What you need to do:
Your task is to transcribe, without alteration, the lines from the top of the material below through the line bearing "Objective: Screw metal", inclusive.
===
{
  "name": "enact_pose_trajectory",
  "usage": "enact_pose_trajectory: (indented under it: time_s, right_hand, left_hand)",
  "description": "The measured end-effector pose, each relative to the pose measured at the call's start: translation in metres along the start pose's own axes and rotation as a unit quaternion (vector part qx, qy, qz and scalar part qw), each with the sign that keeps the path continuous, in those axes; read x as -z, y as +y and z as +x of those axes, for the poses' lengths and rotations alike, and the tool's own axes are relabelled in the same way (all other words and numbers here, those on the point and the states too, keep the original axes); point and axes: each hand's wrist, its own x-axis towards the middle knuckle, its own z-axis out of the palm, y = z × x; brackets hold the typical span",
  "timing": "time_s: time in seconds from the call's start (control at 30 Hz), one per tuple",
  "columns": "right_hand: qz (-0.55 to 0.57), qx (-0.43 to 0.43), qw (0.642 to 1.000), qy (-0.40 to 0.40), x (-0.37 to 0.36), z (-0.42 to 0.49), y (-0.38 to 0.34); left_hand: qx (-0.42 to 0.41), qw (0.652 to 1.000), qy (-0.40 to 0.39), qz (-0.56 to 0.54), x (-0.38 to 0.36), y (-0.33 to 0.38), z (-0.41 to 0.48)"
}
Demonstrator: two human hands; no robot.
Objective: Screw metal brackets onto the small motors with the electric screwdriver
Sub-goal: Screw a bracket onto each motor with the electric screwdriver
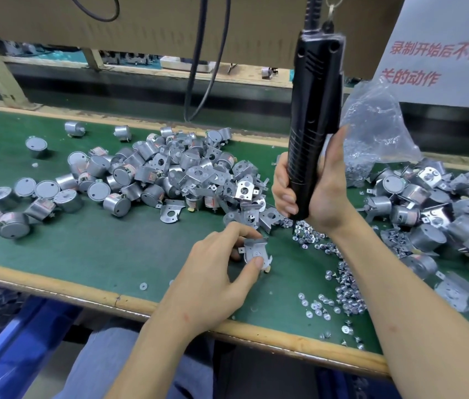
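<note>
With left hand (213,277) pinching bracketed motor (253,252) just left of screw pile (308,239) and right hand (322,194) wrapped round electric screwdriver (317,110) over that pile, seat one screw squarely on its tip, then drive straight.

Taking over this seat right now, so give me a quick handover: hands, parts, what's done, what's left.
Right hand grips the electric screwdriver upright, tip down at the loose screws.
Left hand pinches a motor with bracket on the green mat; screws in it cannot be seen.
Bare motors and brackets lie in the middle pile; more bracketed ones in the right pile.
Done: hard to count. Left: probably pick up a screw, fasten the held piece, then work through the middle pile.
</note>
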Motion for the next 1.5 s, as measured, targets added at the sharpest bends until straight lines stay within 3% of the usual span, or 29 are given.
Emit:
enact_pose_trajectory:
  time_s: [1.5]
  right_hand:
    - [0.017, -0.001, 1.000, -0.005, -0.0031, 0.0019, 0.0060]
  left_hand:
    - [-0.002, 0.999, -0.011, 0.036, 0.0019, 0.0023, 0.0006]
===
Worked solution:
{
  "name": "enact_pose_trajectory",
  "usage": "enact_pose_trajectory: (indented under it: time_s, right_hand, left_hand)",
  "description": "The measured end-effector pose, each relative to the pose measured at the call's start: translation in metres along the start pose's own axes and rotation as a unit quaternion (vector part qx, qy, qz and scalar part qw), each with the sign that keeps the path continuous, in those axes; read x as -z, y as +y and z as +x of those axes, for the poses' lengths and rotations alike, and the tool's own axes are relabelled in the same way (all other words and numbers here, those on the point and the states too, keep the original axes); point and axes: each hand's wrist, its own x-axis towards the middle knuckle, its own z-axis out of the palm, y = z × x; brackets hold the typical span",
  "timing": "time_s: time in seconds from the call's start (control at 30 Hz), one per tuple",
  "columns": "right_hand: qz (-0.55 to 0.57), qx (-0.43 to 0.43), qw (0.642 to 1.000), qy (-0.40 to 0.40), x (-0.37 to 0.36), z (-0.42 to 0.49), y (-0.38 to 0.34); left_hand: qx (-0.42 to 0.41), qw (0.652 to 1.000), qy (-0.40 to 0.39), qz (-0.56 to 0.54), x (-0.38 to 0.36), y (-0.33 to 0.38), z (-0.41 to 0.48)"
}
Demonstrator: two human hands; no robot.
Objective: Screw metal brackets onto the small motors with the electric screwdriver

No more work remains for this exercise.